What you are asked to do: Every line in the listing below from the one with "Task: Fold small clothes" through the one with "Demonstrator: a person" is to be reproduced exactly, both ends included; leave out the rest.

Source material:
━━━━━━━━━━━━━━━━━━━━

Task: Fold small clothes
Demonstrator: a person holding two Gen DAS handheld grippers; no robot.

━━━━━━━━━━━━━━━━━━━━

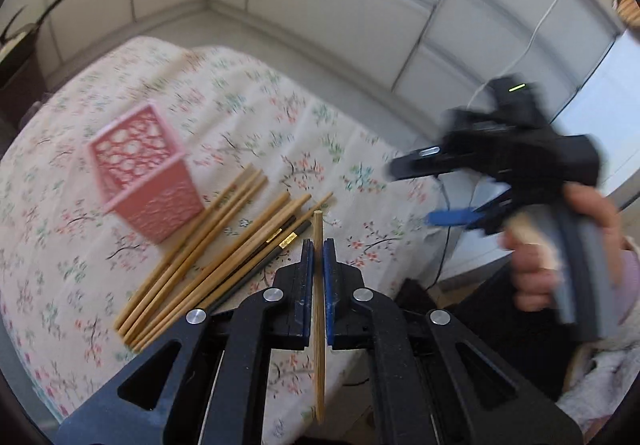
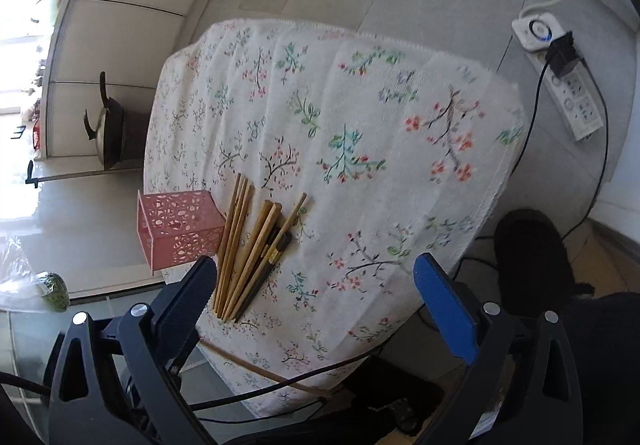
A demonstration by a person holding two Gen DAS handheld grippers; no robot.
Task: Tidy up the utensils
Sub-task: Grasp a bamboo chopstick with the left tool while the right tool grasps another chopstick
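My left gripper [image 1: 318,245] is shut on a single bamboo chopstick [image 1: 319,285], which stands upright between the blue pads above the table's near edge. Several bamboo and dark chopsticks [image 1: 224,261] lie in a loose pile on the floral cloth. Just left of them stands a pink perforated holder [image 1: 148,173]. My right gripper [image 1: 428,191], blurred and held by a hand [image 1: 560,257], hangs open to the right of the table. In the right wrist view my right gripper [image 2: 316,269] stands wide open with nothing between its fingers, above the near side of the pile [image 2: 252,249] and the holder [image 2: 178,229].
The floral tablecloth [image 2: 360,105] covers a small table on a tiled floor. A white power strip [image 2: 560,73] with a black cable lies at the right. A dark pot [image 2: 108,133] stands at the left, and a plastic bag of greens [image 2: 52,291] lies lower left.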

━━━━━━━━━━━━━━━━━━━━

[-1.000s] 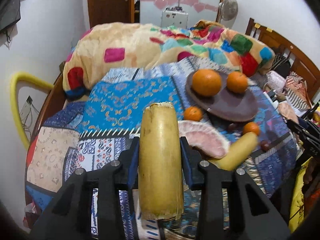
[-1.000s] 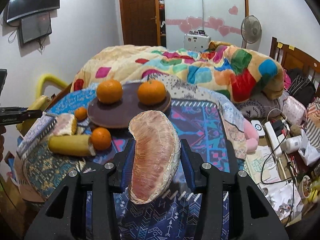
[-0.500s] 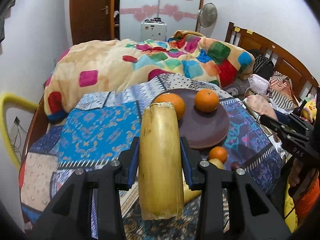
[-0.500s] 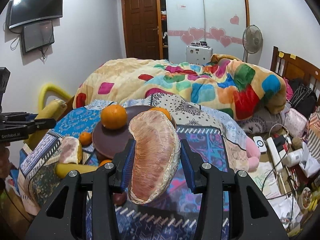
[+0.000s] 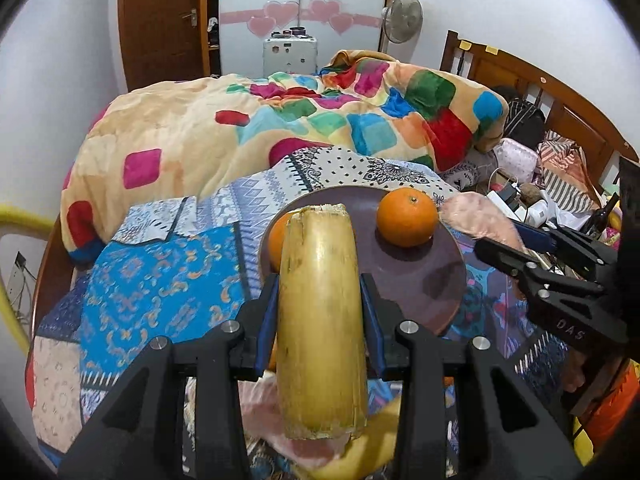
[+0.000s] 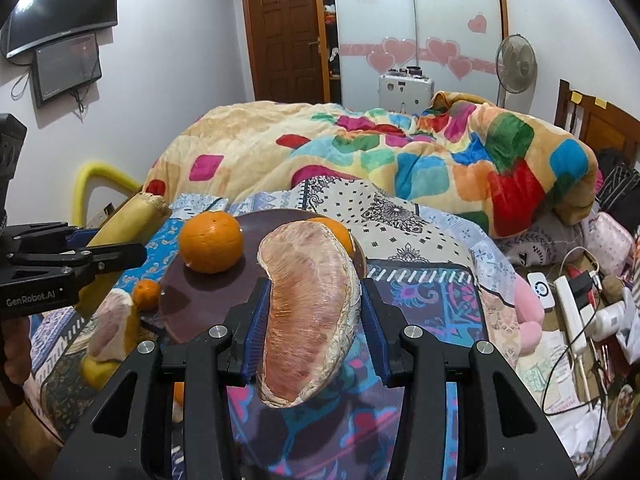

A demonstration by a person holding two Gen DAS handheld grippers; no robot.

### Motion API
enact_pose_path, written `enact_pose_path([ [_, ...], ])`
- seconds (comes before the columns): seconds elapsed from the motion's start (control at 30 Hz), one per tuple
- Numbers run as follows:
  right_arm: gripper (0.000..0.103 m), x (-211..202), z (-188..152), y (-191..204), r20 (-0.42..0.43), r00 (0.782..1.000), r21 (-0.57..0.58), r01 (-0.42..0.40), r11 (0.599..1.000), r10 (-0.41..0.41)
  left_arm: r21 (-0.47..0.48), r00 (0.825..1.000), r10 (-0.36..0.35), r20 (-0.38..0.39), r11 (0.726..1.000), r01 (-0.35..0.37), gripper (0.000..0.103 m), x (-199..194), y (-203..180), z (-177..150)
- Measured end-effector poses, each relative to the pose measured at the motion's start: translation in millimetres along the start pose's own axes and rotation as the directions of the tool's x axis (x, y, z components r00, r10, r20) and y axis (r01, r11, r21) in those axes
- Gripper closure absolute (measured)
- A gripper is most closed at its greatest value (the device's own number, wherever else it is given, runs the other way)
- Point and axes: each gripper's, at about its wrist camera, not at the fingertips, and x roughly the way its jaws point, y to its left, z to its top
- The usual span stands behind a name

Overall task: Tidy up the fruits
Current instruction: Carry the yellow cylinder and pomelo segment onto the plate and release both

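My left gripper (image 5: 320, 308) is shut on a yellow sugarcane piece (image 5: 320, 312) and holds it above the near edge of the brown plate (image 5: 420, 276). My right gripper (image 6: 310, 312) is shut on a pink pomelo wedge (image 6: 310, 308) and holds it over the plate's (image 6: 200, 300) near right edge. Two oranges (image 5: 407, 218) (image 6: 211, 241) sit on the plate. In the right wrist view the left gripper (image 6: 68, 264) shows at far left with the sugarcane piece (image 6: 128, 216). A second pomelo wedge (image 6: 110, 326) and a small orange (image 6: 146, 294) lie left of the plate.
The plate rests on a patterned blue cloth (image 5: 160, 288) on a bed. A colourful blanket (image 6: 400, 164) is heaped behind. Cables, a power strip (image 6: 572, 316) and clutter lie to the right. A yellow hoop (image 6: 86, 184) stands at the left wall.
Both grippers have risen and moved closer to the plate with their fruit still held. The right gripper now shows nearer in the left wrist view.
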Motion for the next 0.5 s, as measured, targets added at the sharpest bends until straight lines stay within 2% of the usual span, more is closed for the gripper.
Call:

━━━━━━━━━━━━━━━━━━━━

The completed task:
Task: Fold small clothes
Demonstrator: a person holding two Gen DAS handheld grippers; no robot.

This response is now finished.